- _TO DO_
Find "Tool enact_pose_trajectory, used" and "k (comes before" in the records below. Copy the lines holding them and every line between, exactly, and no others.

Stored items from a collection
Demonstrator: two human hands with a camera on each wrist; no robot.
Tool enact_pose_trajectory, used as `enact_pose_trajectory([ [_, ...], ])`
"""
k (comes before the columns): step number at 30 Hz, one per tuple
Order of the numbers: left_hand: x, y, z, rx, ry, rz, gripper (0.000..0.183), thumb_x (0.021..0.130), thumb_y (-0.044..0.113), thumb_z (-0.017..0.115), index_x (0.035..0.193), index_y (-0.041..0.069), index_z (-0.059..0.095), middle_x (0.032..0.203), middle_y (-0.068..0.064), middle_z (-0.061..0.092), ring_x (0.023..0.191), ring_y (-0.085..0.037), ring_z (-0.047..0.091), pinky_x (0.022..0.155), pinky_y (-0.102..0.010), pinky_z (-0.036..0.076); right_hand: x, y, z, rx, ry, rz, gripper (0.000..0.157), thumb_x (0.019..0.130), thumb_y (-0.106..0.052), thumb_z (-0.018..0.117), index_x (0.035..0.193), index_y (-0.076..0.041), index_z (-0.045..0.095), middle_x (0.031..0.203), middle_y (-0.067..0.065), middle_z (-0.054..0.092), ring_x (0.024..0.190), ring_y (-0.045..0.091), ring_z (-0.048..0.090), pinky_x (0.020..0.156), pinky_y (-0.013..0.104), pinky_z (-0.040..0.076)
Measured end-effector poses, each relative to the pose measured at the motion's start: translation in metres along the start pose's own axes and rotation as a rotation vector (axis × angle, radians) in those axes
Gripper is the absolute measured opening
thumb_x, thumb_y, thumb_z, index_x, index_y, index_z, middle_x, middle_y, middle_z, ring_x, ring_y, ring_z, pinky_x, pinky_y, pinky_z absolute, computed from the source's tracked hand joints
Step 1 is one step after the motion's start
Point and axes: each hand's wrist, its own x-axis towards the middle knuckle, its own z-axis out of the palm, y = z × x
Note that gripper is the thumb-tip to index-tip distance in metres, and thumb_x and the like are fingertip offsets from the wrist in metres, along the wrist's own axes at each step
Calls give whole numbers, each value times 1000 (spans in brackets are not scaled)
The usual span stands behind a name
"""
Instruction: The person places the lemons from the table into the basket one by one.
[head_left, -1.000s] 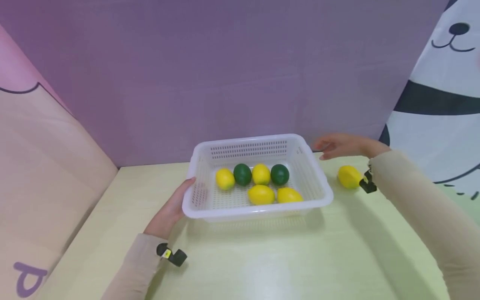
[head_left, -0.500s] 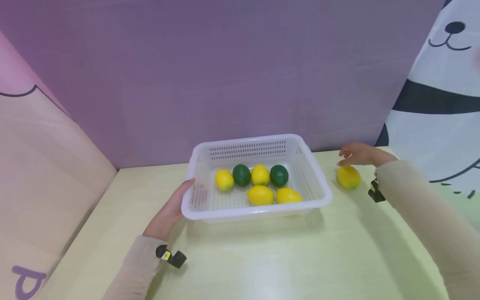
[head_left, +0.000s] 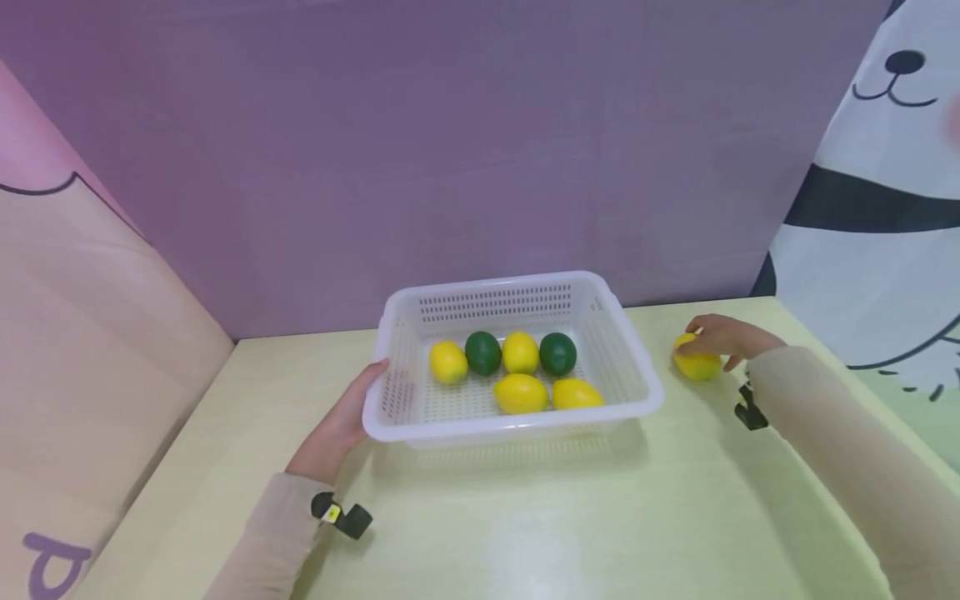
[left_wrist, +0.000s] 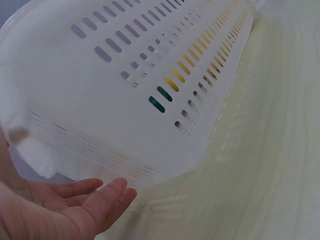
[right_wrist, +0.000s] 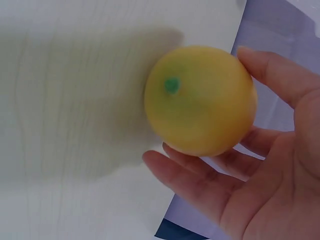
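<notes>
A white slotted plastic basket [head_left: 525,425] stands on the table, holding several yellow lemons [head_left: 521,393] and two dark green round fruits [head_left: 483,353]. My left hand [head_left: 337,425] holds the basket's left side, its thumb at the rim; in the left wrist view its fingers [left_wrist: 107,200] lie under that edge. To the right of the basket, my right hand [head_left: 731,337] has its thumb and fingers around a single lemon [head_left: 701,367]. The right wrist view shows this lemon [right_wrist: 200,105] with its green tip towards the camera, one finger and the thumb on opposite sides.
The pale wooden table [head_left: 480,517] ends at a purple backdrop [head_left: 480,158] behind the basket. A beige printed panel [head_left: 97,333] borders the left side, and a cartoon-animal panel [head_left: 885,267] the right.
My right hand has moved from beside the basket's right rim, rightward and down onto the lone lemon, and its fingers have come around it. My left hand has stayed on the basket.
</notes>
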Motion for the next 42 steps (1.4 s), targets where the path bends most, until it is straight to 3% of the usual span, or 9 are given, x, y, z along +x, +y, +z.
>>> enact_pose_trajectory([
  [8, -1, 0, -1, 16, -9, 4, 63, 101, 44, 19, 152, 15, -4, 150, -27, 17, 133, -45, 27, 105, -51, 33, -1, -4, 3, 6, 31, -15, 70, 88, -37, 60, 128, 14, 31, 128, 37, 31, 108, 46, 45, 74, 46, 55],
  [24, -3, 0, 0, 27, -3, -3, 64, 101, 43, 19, 152, 12, -4, 151, -27, 16, 134, -46, 25, 107, -52, 30, -1, -15, -2, -45, 78, -40, 70, 88, -38, 61, 127, 14, 35, 122, 34, 39, 100, 39, 51, 72, 43, 55],
  [30, -1, 3, 1, 28, 14, -3, 63, 101, 44, 20, 152, 12, 0, 149, -26, 20, 133, -43, 29, 107, -48, 31, -5, -34, -12, -62, 99, -55, 67, 88, -35, 61, 127, 14, 36, 122, 34, 39, 103, 42, 50, 72, 46, 55],
  [35, 1, 5, 2, 35, -2, 18, 63, 101, 42, 19, 151, 9, -2, 150, -28, 17, 134, -43, 25, 110, -50, 25, -9, -54, -26, -102, 120, -97, 63, 90, -34, 59, 126, 13, 37, 117, 31, 46, 97, 38, 52, 72, 46, 55],
  [42, 0, 3, 1, -6, 21, -1, 63, 101, 43, 22, 151, 11, 3, 148, -28, 21, 131, -40, 32, 109, -47, 29, -13, -94, -41, -164, 212, -168, 58, 90, -32, 61, 126, 10, 42, 116, 30, 49, 89, 33, 55, 68, 42, 55],
])
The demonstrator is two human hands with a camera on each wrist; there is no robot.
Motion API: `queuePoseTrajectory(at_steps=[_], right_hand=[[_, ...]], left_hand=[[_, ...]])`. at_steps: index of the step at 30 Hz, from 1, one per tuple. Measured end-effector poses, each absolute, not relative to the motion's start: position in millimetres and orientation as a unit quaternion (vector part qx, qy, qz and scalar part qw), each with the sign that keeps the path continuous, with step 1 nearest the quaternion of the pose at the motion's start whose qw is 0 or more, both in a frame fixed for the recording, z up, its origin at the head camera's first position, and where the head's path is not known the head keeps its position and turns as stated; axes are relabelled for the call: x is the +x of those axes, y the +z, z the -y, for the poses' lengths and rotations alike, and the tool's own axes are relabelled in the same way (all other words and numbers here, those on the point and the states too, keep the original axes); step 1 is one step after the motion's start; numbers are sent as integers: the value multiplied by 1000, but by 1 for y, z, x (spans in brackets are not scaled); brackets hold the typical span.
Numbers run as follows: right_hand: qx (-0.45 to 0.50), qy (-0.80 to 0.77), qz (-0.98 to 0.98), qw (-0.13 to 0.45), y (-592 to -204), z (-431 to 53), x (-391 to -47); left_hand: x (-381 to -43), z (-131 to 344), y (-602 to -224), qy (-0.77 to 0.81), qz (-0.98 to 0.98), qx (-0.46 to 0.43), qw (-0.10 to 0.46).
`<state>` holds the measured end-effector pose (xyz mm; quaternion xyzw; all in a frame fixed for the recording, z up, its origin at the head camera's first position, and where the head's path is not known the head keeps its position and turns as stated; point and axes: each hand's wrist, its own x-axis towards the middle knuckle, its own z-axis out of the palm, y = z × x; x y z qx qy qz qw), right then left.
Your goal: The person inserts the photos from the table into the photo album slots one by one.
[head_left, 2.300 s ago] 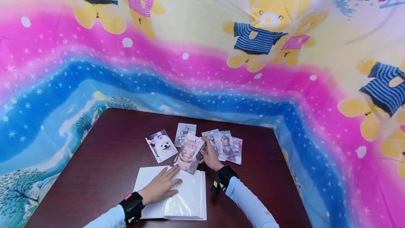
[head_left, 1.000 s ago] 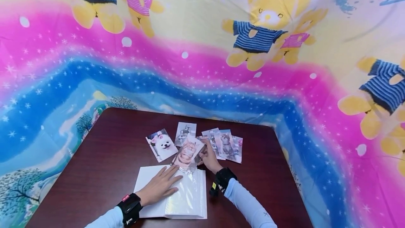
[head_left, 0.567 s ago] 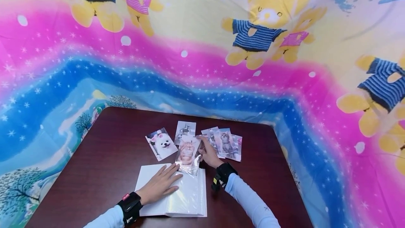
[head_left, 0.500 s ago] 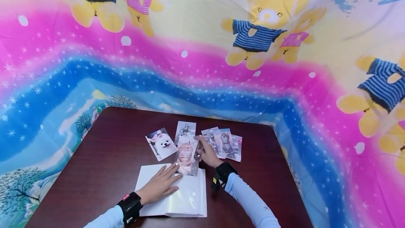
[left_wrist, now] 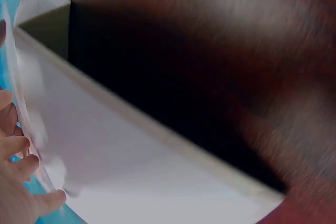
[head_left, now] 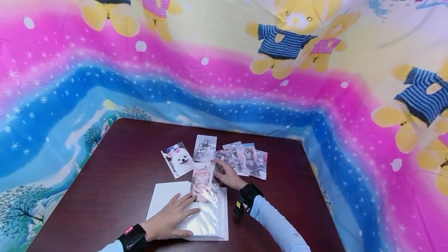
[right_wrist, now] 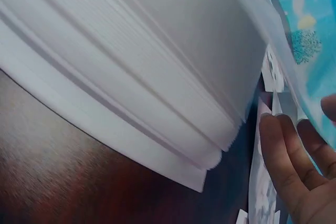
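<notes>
A photo of an orange cat [head_left: 201,177] lies over the far edge of an open white photo album [head_left: 159,197], its lower part under a shiny clear sleeve [head_left: 206,219]. My right hand [head_left: 228,175] pinches the photo's upper right edge between thumb and fingers. In the right wrist view, the fingers [right_wrist: 286,150] curl beside the sheet, opposite the thumb. My left hand [head_left: 171,217] rests with spread fingers on the album, fingertips near the photo's lower left. The left wrist view shows its fingertips along the lifted page [left_wrist: 31,129].
A white dog photo [head_left: 179,160] and a grey-toned photo [head_left: 205,147] lie beyond the album. Right of them, a grey kitten photo [head_left: 250,158] overlaps several others, close to my right hand. A patterned cloth [head_left: 224,69] hangs behind the dark table [head_left: 105,182].
The cat photo has straightened and moved down toward me, further over the album and under the sleeve. My right hand has followed it leftward; my left hand has shifted slightly nearer me.
</notes>
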<state>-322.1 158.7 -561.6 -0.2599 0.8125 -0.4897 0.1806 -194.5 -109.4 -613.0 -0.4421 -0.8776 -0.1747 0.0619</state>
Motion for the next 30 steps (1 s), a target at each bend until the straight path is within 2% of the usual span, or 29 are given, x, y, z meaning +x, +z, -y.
queuePoseTrajectory(at_steps=[3, 10, 14, 22, 30], right_hand=[[-259, -482, -819, 175, -558, -159, -317], [-266, -473, -820, 183, -556, -155, -310], [-268, -476, -819, 178, -561, -153, -311], [-251, -477, -823, 179, -599, -156, -315], [-247, -495, -812, 187, -591, -154, -302]], left_hand=[[-190, 109, -614, -172, 876, -446, 62], [-184, 109, -619, -168, 872, -449, 103], [-183, 109, -620, -168, 874, -445, 103], [-184, 109, -620, -161, 877, -444, 93], [-183, 111, -623, -164, 875, -445, 101]])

- _RESULT OF THIS TASK_
Tool enact_pose_trajectory, used as `enact_pose_trajectory([ [_, ...], ])`
"""
k (comes before the columns): step number at 30 Hz, one per tuple

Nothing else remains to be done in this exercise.